Por otro lado, mientras Geertsma et al. (2021) y Liu et al. (2021) documentaron un predominio en el uso de plantas comercializadas para desordenes genitourinarios en comunidades asiáticas, a diferencia de nuestros resultados, este sistema corporal es menos representativo en el contexto de Iguala. Esto podría reflejar diferencias en la incidencia de estos padecimientos o en las prioridades culturales relacionadas con la salud.
El consumo de plantas medicinales ha ganado popularidad en años recientes debido a la percepción de que no presentan efectos secundarios. Sin embargo, como lo señalan algunos autores (Martín-Cervantes et al. 2024), este incremento conlleva riesgos asociados, especialmente en áreas donde la planta crece en suelos contaminados, como ocurre en algunas zonas rurales y periurbanas de México. De acuerdo con Briffa et al. (2020) y Sulaiman et al. (2024) el uso de plantas contaminadas tiene implicaciones graves para la salud, como desórdenes de la piel, digestivos y neurodegenerativos. En el presente estudio llama la atención el alto número de especies utilizadas para tratar desórdenes de la piel, desórdenes del aparato digestivo y desórdenes del sistema genitourinario, 73, 63 y 37 especies respectivamente. Lo que invita a profundizar en este resultado en futuras investigaciones para contar con mayor información y tratar de entender la posición jerárquica de estas plantas en términos de su venta en mercados para el tratamiento de dichos problemas corporales.

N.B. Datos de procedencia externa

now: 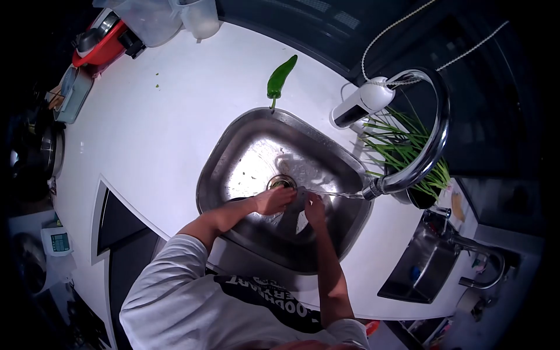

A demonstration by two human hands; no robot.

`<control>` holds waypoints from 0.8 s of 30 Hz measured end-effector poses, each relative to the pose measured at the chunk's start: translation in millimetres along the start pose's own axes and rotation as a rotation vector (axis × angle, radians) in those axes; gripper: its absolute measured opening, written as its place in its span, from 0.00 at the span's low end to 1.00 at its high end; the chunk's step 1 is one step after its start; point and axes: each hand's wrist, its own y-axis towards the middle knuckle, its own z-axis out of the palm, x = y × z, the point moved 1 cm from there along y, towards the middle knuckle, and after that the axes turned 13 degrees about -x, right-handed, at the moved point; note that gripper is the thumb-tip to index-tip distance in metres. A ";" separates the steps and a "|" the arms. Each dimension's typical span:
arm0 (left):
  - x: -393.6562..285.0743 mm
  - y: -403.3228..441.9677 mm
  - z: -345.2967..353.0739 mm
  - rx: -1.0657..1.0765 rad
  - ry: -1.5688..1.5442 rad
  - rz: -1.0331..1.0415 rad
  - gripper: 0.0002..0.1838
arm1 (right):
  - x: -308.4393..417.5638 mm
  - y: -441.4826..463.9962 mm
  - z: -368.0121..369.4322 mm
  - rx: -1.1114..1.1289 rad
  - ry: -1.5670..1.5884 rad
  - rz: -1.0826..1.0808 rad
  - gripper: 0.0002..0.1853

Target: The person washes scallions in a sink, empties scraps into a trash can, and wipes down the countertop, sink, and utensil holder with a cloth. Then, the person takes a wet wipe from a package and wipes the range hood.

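Note:
Both of my hands are low inside the stainless steel sink (227,157), close together. My left hand (275,200) is beside the drain (282,182), its fingers pressed together. To its right, my right hand (315,209) has its fingers curled in. A greyish, blurred patch shows between the fingertips, and I cannot make out what it is. Water (335,193) runs from the tap (373,188) towards the hands. Small dark bits cling to the sink floor. A green pepper (282,77) lies on the counter, its stem at the sink's back rim.
Green stalks (405,149) lie behind the curved tap, near a white device (364,104). A second sink (420,256) is at the right. A red bowl (105,46), clear plastic containers (151,20) and a pale tray (76,99) stand at the upper left of the white counter (151,128).

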 end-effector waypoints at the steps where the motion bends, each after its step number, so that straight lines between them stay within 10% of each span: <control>1: 2.4 -1.4 -6.1 -0.058 0.094 -0.161 0.28 | 0.6 -2.4 0.7 -0.011 0.005 0.016 0.14; 6: 53.2 -1.6 -34.9 -0.374 0.351 -0.766 0.35 | -3.1 -4.4 7.3 -0.038 -0.175 0.145 0.17; 14: 44.6 34.6 -40.0 -0.114 0.261 -0.392 0.34 | -13.4 4.4 12.8 -0.044 0.366 0.187 0.13; 15: 42.8 29.6 -34.5 -0.094 0.259 -0.300 0.34 | 52.5 13.9 -39.5 -0.145 0.386 0.464 0.15; 20: 33.9 10.8 -24.6 0.059 0.073 -0.012 0.16 | 172.2 24.9 -173.3 -0.400 0.960 0.165 0.26; 24: 35.1 11.0 -25.0 -0.110 -0.198 -0.309 0.10 | 232.5 34.3 -241.2 -0.616 0.821 -0.363 0.17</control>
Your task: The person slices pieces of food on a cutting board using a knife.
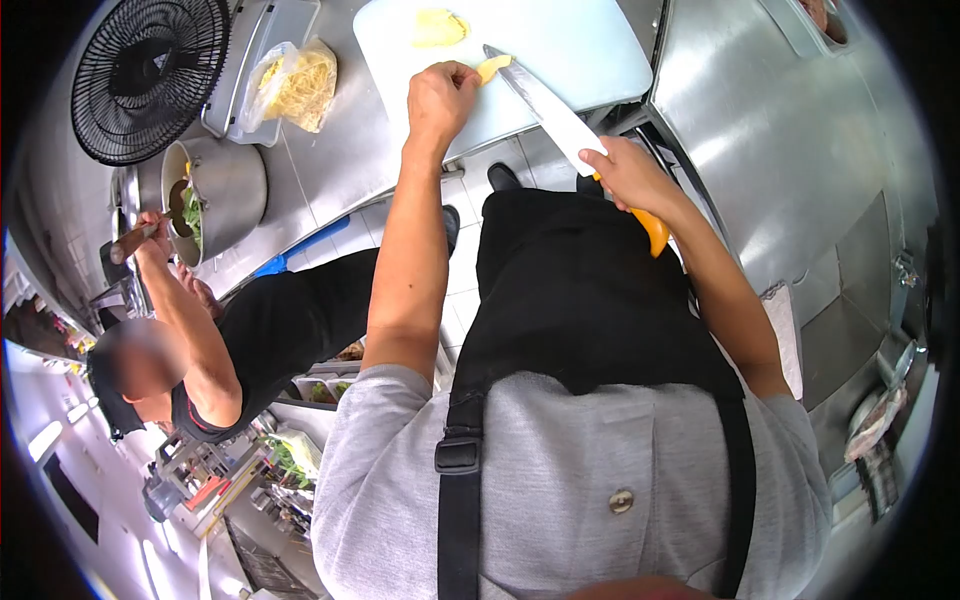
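On the white cutting board (590,40), my left hand (442,98) has its fingers pinched on one end of a pale yellow slice (493,68). My right hand (628,172) grips the yellow handle (652,232) of a large knife (548,112). The blade points up and left, its tip close beside the slice. Farther up the board lies a flat pile of pale yellow slices (440,28), apart from both hands.
At upper left are a black fan (150,70), a plastic bag of pale shreds (300,85) and a large metal pot (230,190) holding greens. A co-worker in black (290,320) reaches to the pot. A steel counter (750,110) stands right.
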Action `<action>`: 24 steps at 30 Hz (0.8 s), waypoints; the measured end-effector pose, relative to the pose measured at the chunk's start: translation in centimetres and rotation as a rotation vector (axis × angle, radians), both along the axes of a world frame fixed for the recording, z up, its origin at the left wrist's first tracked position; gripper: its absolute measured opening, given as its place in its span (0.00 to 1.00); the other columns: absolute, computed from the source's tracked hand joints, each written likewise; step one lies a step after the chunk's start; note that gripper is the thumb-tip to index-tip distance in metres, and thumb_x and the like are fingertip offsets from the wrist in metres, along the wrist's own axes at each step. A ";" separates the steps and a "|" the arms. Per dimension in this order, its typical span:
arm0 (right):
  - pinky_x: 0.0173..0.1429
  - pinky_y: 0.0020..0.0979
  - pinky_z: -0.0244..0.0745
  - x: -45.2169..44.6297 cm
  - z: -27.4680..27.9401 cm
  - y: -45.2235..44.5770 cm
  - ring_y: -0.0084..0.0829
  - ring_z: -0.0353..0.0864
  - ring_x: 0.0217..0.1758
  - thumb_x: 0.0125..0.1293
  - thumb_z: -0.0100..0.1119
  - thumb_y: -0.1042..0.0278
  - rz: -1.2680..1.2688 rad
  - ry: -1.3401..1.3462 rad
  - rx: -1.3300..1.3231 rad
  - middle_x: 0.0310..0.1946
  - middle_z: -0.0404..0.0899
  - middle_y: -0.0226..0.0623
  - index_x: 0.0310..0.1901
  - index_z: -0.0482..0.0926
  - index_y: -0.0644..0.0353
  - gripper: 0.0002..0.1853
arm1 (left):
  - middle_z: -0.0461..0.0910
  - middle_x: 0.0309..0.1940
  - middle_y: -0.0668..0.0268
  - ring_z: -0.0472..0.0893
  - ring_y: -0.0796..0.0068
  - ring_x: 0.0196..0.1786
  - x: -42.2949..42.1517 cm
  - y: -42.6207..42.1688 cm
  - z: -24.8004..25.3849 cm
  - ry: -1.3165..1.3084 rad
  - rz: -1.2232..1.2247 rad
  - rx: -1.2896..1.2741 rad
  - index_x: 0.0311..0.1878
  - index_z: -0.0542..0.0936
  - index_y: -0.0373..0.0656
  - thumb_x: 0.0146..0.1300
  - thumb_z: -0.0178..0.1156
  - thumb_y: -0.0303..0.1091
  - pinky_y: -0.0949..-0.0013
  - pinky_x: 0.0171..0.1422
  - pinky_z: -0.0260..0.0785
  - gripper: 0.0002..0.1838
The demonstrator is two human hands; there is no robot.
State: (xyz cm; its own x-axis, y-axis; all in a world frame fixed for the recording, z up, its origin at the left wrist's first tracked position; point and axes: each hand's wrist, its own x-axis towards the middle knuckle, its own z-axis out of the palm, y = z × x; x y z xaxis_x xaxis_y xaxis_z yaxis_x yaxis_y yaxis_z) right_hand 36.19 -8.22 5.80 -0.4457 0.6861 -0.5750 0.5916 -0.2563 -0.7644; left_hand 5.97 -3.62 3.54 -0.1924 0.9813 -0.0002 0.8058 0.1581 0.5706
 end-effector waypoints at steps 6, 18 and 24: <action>0.22 0.38 0.73 0.8 -0.2 -0.5 0.31 0.77 0.15 0.85 0.55 0.54 -0.021 0.049 -0.061 0.19 0.76 0.37 0.43 0.79 0.72 0.23 | 0.91 0.33 0.54 0.89 0.56 0.35 -0.2 0.2 0.2 -0.010 -0.002 0.031 0.40 0.93 0.40 0.64 0.73 0.34 0.57 0.47 0.81 0.08; 0.23 0.38 0.73 0.1 -0.3 -0.2 0.32 0.78 0.15 0.85 0.53 0.54 0.028 0.042 -0.026 0.19 0.75 0.39 0.48 0.79 0.72 0.23 | 0.92 0.35 0.53 0.91 0.54 0.40 -3.7 -1.5 1.1 0.062 0.196 0.064 0.43 0.94 0.40 0.63 0.74 0.36 0.57 0.53 0.82 0.11; 0.24 0.39 0.74 -0.5 -0.9 0.2 0.33 0.78 0.15 0.85 0.53 0.54 0.068 0.019 -0.005 0.18 0.75 0.39 0.47 0.79 0.71 0.22 | 0.92 0.36 0.54 0.91 0.56 0.40 -4.7 -3.5 0.9 0.185 0.193 -0.001 0.46 0.92 0.38 0.62 0.78 0.39 0.58 0.51 0.82 0.16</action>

Los aportes de esta investigación no solo coinciden en algunos aspectos con tendencias globales en el uso y comercialización de plantas medicinales, sino que también destacan particularidades culturales propias del contexto local y de los mercados estudiados. Esto invita a a reflexionar sobre el papel de los mercados como verdaderos laboratorios bioculturales, entendidos como espacios prioritarios para la reproducción de conocimiento y prácticas vinculadas con la agrobiodiversidad. Asimismo, actúan como marcadores directos de la relación humano-naturaleza, reflejada en la presencia de especies con distintos estatus biogeográficos y de conservación: nativas (21.1 %), introducidas (25 %) y endémicas (6.2 %), lo cual coincide con estudios que evidencian que los mercados tradicionales reflejan esta compleja interaccion biocultural y de conservación (dos Santos-Silva et al. 2011, Cunningham 2001). Aunque no fue posible determinar con precisión la procedencia geográfica de todas las especies, debido a las condiciones de seguridad en la región y a la limitada disposición de los vendedores para brindar esa información, este aspecto merece atención futura, ya que podría arrojar luz sobre las presiones socioecológicas que enfrentan las especies en sus sitios de origen y su grado de vulnerabilidad dentro del sistema de comercio local.